Eventually supplanting Scarne as “the” authority on gambling, Silberstang did not limit his range to casino games alone. His “Handbook of Winning Bridge” (2003 revision, 175 pgs, $14.95) covers duplicate, contract and tournament bridge. With copious examples and anecdotes, the book teaches readers how to use various conventions and bids, including defensive and preemptive bids.

“He brought readability and a literate touch to gambling how-to books,” said his son Allan, who writes under the penname Avery Cardoza and owns the Gamblers Book Club in Las Vegas. “But “Nightmare in the Dark,” a novel about life in the Nazi concentration camp at Dachau, was his landmark book. It merited a full spread in the New York Times book section.”

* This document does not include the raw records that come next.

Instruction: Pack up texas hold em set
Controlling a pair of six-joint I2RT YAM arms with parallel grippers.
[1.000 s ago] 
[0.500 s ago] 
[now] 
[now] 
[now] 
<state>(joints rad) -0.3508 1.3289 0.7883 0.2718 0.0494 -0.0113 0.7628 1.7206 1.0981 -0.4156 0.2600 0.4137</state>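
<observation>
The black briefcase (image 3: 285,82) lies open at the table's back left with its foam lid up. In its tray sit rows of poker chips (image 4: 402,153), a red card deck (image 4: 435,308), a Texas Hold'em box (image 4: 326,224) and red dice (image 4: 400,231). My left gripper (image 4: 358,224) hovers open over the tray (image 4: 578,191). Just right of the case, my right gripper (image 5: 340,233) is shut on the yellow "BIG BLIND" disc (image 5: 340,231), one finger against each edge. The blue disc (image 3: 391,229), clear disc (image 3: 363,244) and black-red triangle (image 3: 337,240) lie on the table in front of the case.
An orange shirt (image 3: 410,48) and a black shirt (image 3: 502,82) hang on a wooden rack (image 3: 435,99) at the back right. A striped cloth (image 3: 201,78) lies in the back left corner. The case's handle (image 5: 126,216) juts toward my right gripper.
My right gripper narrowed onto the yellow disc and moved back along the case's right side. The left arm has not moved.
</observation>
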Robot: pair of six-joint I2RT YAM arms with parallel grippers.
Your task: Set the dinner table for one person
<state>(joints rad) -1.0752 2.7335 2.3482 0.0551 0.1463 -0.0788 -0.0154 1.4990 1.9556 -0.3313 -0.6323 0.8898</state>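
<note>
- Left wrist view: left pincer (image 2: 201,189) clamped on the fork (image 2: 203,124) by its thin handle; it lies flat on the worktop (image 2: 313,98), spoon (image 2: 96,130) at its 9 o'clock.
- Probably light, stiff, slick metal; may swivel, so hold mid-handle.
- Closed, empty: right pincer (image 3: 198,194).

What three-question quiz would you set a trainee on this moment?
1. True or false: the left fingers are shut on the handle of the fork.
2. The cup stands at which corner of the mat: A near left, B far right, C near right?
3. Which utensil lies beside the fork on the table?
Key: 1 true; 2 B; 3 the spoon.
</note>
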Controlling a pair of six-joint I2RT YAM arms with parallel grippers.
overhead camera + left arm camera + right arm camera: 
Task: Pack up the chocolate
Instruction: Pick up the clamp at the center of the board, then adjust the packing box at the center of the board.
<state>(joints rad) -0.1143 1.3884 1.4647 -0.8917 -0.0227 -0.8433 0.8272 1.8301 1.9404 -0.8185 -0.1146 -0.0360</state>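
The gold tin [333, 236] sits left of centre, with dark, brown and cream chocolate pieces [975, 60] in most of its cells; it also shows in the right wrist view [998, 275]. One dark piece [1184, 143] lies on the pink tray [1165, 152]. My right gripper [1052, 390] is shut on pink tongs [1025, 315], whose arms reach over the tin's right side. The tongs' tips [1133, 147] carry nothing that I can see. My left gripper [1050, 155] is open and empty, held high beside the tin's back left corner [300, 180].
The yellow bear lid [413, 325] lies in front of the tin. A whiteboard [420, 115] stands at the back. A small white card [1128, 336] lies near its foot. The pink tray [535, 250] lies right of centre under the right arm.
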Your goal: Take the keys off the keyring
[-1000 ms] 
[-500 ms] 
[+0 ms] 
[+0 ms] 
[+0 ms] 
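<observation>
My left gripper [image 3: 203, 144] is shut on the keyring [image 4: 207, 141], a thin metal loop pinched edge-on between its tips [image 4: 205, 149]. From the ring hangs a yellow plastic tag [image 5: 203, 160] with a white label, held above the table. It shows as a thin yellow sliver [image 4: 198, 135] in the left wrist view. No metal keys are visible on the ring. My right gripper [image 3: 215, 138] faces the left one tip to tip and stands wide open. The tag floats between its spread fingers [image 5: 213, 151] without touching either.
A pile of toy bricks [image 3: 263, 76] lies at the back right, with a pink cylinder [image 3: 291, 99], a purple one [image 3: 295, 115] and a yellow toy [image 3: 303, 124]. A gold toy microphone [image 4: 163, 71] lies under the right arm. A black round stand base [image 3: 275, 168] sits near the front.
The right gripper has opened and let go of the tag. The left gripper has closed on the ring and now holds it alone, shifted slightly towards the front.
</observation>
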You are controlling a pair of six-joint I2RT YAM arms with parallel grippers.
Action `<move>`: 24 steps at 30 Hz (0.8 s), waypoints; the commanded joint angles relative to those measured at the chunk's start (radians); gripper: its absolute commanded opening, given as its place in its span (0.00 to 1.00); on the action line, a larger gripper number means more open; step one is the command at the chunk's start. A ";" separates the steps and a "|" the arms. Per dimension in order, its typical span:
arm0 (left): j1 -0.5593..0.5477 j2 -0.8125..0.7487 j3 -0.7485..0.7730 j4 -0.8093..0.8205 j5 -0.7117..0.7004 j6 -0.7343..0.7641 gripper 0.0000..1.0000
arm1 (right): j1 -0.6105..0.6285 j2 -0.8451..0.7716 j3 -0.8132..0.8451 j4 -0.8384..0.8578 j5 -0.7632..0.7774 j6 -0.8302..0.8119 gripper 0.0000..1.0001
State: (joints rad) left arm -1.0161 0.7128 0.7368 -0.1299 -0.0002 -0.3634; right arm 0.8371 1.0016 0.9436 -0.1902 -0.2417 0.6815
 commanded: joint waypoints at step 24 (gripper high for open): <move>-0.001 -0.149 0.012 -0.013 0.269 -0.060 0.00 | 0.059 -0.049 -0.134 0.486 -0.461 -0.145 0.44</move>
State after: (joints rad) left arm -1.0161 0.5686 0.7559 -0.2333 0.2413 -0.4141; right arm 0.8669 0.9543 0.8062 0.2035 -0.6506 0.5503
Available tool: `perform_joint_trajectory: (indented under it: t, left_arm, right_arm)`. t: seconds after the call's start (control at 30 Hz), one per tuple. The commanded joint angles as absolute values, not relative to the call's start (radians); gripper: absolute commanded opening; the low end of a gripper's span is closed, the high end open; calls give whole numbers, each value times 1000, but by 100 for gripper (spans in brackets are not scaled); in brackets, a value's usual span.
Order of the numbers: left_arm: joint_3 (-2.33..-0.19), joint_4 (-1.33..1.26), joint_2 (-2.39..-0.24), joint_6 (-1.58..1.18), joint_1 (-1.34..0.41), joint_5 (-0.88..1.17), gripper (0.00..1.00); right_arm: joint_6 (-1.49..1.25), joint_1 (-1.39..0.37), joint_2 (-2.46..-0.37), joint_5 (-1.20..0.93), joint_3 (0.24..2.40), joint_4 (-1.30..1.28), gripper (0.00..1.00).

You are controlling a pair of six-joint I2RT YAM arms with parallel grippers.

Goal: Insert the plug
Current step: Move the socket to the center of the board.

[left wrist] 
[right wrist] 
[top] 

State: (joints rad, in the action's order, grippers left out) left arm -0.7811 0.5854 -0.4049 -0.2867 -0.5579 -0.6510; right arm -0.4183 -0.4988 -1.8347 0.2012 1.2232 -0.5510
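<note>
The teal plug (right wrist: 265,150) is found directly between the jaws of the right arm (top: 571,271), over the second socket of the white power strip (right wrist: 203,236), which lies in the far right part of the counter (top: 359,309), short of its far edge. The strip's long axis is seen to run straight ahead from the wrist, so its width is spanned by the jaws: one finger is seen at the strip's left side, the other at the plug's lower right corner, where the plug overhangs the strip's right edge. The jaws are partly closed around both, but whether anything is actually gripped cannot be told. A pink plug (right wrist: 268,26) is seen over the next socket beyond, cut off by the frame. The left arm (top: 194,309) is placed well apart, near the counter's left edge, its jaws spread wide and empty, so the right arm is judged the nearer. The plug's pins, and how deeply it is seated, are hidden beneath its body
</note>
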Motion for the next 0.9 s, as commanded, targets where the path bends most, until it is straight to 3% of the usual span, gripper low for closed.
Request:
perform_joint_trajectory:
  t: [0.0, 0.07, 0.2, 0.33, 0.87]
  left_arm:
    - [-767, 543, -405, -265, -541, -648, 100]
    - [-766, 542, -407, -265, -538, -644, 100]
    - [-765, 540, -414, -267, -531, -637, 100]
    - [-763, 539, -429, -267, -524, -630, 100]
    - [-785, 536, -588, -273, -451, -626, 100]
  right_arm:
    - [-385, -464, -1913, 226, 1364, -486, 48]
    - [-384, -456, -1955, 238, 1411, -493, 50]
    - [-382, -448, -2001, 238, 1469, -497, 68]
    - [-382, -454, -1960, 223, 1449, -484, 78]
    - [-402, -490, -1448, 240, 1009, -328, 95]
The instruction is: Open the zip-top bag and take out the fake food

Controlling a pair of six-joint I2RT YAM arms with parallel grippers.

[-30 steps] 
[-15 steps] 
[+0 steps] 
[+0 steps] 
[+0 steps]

A native of New York City, Silberstang served as a counterespionage agent during the Korean War. “I signed up for the Army and made 100 percent on an intelligence test,” he said in a 2008 newspaper interview. “They asked, ‘Do you want to be in counterintelligence?’ I said, ‘Where do I sign?’”

But things weren’t quite that easy. He first had to pass a test of survival, which included being grilled by a colonel and detained by military police. “Guys would jump out the window. They would panic,” he said of this process.

After briefly practicing law, Silberstang used his experience as an attorney to pen his first novel, a crime story titled “Rapt in Glory.” He later wrote “Snake Eyes,” a novel set in Las Vegas. In 1987 he was called in as a consultant for “Big Town,” starring Matt Dillon as a professional craps player.

Explaining even the most advanced gambling concepts with an unparalleled degree of clarity was Silberstang’s trademark, a unique talent that has inscribed his name in indelible ink in gambling literature.